Pioneering Valley surgeon exits ER, enters vineyard


BY WILLIAM K. ALCORN

alcorn@vindy.com

YOUNGSTOWN

Dr. Michael S. Kavic, a pioneer of laparoscopic surgery in the U.S., is leaving the drama and adrenaline highs of the operating room to operate a vineyard and winery.

Dr. Kavic, director of education and general surgery at St. Elizabeth Health Center, is leaving St. Elizabeth on Wednesday.

But he doesn’t think of it as retiring. “I’m just changing careers,” he said.

During his long career as a surgeon, medical scholar and teacher, he had a

private audience with Pope John Paul II, was recognized for being among the first to practice minimally invasive laparoscopic surgery and founded a journal for laparoscopic surgeons. In 2009, the Society of Laparoscopic Surgeons named its top resident recognition the Michael S. Kavic Resident of the Year Award.

“Being a surgeon, you routinely save lives. There is nothing like the drama of surgery. We even refer to it as the operating theater.

“There is a ritual. You are gowned and gloved. You observe sterile techniques. It is almost like being a priest ... sometimes more important,” he said.

But there is another side to the play.

“You quickly realize your limitations. If you are not on top of your game, someone is going to get hurt or die,” Dr. Kavic said.

“There are bits and pieces of surgeons in every operating room. Time dulls the pain, but you never forget. Every surgeon carries those scars to the grave, and the experiences are cumulative.”

Dr. Kavic said he will maintain an affiliation with St. Elizabeth Health Center, where he has spent much of his career, and with the Northeastern Ohio Universities College of Medicine and Pharmacy, where he teaches and chairs and sits on numerous committees.

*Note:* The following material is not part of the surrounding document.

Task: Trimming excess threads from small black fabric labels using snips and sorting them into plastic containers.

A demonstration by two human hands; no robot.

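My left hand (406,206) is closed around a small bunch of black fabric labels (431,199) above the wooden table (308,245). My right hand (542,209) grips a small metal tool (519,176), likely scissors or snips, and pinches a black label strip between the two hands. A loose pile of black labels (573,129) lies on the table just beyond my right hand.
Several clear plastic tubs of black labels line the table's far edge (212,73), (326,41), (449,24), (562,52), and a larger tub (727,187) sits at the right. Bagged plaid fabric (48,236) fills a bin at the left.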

At St. Elizabeth, he is director of education in general surgery, chairman of the Surgical Education Committee, and a member of the Trauma and Ethics Committees, among other positions.

Also, he plans to continue as editor and chief of the Journal of the Society of Laparoendoscopic Surgeons, which he founded 15 years ago.

Dr. Kavic first learned laparoscopic techniques at the Advanced Laparoscopic Training Center in Georgia in 1990, and in 1992 at the University of Kiel in Germany.

Gynecologists had been doing laparoscopic surgery for tubal ligations for years, but no one in the U.S. had turned the microscope the other way and gone up to operate on hernias and gall bladders, he said.

Before 1989 or 1990 in the U.S., gall bladder removal was major surgery involving a large incision and a hospital stay. With laparoscopic surgery, it is done as an outpatient and involves three little incisions, Dr. Kavic said.

After his training in Georgia and Germany, he established his own training lab in Pittsburgh, managed by his wife Patricia, a registered nurse. At the time, it was one of only two such labs in the country accredited to teach laparoscopic surgery.

In 2001, Dr. Kavic was one of 25 people identified by the U.S. Laparoscopic Founders Society for bringing laparoscopic surgery to the U.S.

“Can you imagine what it was like ... doing a new procedure? We were criticized by our own colleagues. I had to testify in 1991 before the Health and Human Services Committee to justify to the federal panel that Medicare should reimburse for the procedure.”

Today laparoscopic surgery has impacted all of medicine, he said.

Dr. Kavic says he will continue to live in Canfield, but he is ready to move on to a new field, wine making, which he also sees as a contribution to society.

“I look at wine as augmenting our life experiences. When you drink wine in moderation, it lifts spirits,” he said.

Dr. Kavic said he and Patricia have been making wine at home for 30 years, mostly for the family, and selling wine made at their winery since 2007.

But, their ultimate dream is selling wine from grapes they plant in their own vineyard next spring on 4 or 5 acres in Moon Township near Pittsburgh International Airport.

The grapes will be riesling for white wine and cham.

bourcin for red wine, both of which do well in cooler climates, Dr. Kavic said.

They expect to have grapes in three years, and allowing for 18 months to two years to age, to be selling their own chardonnay white and cabernet red wine in about five years.

But in just a few days, he will face the emotional leaving of a profession that has been his life, something he had wanted even as a child.

“I will miss my colleagues and the patients. I will miss the profession. I loved being a surgeon,” Dr. Kavic said.